ASMH has higher volatility (19.55%) compared to RSBY (3.15%). In terms of maximum drawdown, ASMH dropped -15.89% vs RSBY's -23.32%.
On 1-year performance, ASMH leads with 132.82% vs 17.35% for RSBY. On fees, ASMH is cheaper at 0.19% per year. On volatility, RSBY has been the lower-risk option at 3.15%. The better choice depends on whether you care most about return, fees, risk, or income.
Over the 1-year period, ASMH has performed better with a 132.82% return vs 17.35%. Past performance does not guarantee future results, so compare this with risk, fees, and fund exposure.
ASMH is cheaper with a 0.19% expense ratio, compared with 0.98% for RSBY.
RSBY has the higher dividend yield at 1.75%, compared with 1.61% for ASMH.

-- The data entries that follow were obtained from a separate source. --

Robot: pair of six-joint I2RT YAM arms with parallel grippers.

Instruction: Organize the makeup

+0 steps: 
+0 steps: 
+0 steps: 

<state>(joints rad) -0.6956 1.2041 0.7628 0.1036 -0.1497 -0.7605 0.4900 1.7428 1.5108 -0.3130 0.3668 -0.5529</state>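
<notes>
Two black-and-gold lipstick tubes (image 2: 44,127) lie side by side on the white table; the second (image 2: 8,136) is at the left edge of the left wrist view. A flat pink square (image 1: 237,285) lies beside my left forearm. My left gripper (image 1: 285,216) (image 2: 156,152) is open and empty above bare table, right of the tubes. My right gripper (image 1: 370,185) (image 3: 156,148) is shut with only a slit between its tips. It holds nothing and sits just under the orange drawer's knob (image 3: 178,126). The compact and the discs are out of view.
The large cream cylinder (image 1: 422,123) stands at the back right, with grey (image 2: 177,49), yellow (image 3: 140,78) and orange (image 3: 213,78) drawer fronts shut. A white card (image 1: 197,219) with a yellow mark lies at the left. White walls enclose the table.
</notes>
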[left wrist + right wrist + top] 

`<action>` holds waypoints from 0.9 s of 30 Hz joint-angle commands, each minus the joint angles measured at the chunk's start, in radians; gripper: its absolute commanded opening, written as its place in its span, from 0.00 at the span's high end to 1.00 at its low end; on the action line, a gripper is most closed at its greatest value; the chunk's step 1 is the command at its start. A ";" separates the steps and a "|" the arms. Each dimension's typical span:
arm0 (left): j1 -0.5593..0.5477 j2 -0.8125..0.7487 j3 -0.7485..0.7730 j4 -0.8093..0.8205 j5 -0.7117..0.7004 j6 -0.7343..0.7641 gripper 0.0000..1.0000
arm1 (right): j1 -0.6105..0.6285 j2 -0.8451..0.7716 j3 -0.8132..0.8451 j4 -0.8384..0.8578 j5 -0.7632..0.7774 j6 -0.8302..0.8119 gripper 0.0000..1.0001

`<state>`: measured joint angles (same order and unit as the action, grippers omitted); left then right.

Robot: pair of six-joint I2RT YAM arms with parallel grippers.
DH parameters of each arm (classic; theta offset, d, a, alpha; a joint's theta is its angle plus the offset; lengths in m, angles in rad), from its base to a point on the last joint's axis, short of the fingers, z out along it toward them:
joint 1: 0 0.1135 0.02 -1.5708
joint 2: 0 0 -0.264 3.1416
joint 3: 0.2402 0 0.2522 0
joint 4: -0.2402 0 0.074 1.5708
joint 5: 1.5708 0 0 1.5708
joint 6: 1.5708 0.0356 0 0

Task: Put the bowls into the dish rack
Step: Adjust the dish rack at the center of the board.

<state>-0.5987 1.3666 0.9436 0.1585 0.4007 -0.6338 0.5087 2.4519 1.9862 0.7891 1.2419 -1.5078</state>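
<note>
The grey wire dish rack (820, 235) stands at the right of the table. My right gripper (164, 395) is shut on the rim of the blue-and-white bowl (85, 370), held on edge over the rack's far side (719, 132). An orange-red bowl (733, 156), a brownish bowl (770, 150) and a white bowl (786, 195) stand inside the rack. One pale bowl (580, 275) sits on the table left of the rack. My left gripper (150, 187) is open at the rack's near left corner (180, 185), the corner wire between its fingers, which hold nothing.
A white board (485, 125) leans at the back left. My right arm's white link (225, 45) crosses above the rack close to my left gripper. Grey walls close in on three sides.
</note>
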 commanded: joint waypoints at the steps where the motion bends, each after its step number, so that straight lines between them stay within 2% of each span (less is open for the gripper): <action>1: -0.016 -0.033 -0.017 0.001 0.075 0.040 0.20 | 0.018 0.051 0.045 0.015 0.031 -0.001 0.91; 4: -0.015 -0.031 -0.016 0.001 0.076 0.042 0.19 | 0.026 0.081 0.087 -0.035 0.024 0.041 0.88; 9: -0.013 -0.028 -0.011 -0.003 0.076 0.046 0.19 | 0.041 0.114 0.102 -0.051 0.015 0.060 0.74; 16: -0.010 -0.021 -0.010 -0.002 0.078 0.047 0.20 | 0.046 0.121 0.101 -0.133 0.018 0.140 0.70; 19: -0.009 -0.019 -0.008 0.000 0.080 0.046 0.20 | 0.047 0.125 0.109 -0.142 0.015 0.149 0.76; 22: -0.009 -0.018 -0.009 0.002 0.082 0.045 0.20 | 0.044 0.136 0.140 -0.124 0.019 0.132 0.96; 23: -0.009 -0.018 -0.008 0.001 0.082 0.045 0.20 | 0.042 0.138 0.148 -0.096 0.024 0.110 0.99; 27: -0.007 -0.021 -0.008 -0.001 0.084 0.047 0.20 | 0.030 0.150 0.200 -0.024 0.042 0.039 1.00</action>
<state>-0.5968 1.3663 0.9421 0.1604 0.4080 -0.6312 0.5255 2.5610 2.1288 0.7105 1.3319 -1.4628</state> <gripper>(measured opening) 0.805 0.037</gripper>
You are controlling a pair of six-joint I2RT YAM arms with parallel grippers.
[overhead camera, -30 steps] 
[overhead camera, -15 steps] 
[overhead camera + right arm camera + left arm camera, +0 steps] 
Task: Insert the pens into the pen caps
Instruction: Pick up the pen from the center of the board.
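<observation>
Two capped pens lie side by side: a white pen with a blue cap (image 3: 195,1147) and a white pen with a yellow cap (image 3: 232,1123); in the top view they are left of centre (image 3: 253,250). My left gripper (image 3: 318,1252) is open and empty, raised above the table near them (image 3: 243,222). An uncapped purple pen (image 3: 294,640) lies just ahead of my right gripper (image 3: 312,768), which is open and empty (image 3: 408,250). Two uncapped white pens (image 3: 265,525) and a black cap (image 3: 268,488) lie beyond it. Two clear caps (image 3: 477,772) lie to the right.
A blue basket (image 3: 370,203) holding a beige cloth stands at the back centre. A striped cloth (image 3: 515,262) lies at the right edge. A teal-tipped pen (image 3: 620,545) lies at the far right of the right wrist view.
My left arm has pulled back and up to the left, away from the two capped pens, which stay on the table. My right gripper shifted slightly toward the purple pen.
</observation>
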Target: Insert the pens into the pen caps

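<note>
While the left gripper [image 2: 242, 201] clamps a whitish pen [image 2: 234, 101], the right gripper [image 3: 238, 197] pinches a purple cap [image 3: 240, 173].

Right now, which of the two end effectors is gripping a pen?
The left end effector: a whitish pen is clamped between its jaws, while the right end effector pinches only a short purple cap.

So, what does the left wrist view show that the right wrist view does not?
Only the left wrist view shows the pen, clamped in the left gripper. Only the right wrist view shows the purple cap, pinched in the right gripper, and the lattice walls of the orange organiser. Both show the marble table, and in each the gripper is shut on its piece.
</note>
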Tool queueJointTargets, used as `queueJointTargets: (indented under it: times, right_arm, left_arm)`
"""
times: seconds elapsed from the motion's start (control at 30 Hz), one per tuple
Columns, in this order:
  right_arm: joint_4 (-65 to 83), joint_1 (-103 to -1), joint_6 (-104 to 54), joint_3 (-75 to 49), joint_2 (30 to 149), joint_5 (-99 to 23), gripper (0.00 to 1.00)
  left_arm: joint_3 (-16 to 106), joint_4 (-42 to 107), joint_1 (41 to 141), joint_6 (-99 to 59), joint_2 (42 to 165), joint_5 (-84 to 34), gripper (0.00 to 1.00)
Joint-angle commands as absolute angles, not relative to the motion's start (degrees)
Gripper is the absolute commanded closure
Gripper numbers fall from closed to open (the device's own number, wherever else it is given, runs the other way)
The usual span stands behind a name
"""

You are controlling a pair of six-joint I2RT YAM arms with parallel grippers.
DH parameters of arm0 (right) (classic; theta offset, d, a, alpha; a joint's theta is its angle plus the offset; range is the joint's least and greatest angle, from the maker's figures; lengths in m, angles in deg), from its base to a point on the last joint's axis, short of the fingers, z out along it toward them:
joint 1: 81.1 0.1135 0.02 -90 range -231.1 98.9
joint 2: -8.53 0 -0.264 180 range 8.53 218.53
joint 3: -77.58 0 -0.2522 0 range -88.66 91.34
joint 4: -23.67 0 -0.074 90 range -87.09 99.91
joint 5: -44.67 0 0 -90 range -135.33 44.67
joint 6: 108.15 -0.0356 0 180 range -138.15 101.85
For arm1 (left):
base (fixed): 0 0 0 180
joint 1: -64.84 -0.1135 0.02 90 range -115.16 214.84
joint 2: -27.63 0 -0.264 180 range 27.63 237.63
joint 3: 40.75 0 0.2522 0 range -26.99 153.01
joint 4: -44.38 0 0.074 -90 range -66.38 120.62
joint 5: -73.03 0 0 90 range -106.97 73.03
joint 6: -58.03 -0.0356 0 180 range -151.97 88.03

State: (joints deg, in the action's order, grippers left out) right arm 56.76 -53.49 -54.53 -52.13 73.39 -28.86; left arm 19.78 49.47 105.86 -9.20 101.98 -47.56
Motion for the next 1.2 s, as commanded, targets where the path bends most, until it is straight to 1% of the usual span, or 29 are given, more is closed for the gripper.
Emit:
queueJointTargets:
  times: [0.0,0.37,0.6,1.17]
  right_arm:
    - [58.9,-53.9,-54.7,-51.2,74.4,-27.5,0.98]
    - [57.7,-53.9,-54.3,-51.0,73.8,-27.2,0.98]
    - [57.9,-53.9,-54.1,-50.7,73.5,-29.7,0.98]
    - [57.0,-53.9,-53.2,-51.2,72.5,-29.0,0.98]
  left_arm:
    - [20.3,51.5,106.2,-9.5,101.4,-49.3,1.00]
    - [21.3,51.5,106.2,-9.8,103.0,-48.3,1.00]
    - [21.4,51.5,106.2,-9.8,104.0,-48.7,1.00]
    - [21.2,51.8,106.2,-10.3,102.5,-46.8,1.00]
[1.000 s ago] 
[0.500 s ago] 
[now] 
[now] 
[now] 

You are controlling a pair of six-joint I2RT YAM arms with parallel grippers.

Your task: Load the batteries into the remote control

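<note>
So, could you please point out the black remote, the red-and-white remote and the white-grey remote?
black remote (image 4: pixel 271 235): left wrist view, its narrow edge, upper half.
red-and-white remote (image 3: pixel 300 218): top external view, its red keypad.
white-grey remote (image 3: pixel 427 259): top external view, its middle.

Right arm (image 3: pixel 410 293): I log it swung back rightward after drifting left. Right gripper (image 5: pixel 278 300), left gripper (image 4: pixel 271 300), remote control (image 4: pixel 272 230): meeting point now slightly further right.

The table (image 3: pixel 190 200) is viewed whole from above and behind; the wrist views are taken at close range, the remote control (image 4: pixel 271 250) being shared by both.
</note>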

ASMH is categorized as Technology Equities, while RSBY is Multistrategy. They also come from different issuers: Precidian Funds and Return Stacked. Their fees differ too: 0.19% for ASMH and 0.98% for RSBY.
ASMH currently has the higher Sharpe Ratio (3.07 vs 1.50), meaning it's delivered slightly more return per unit of risk over the trailing 12 months. However, this ranking shifts over time - use the Risk/Return Score above for a more comprehensive view that combines Sharpe, Sortino, and other measures used by quantitative funds.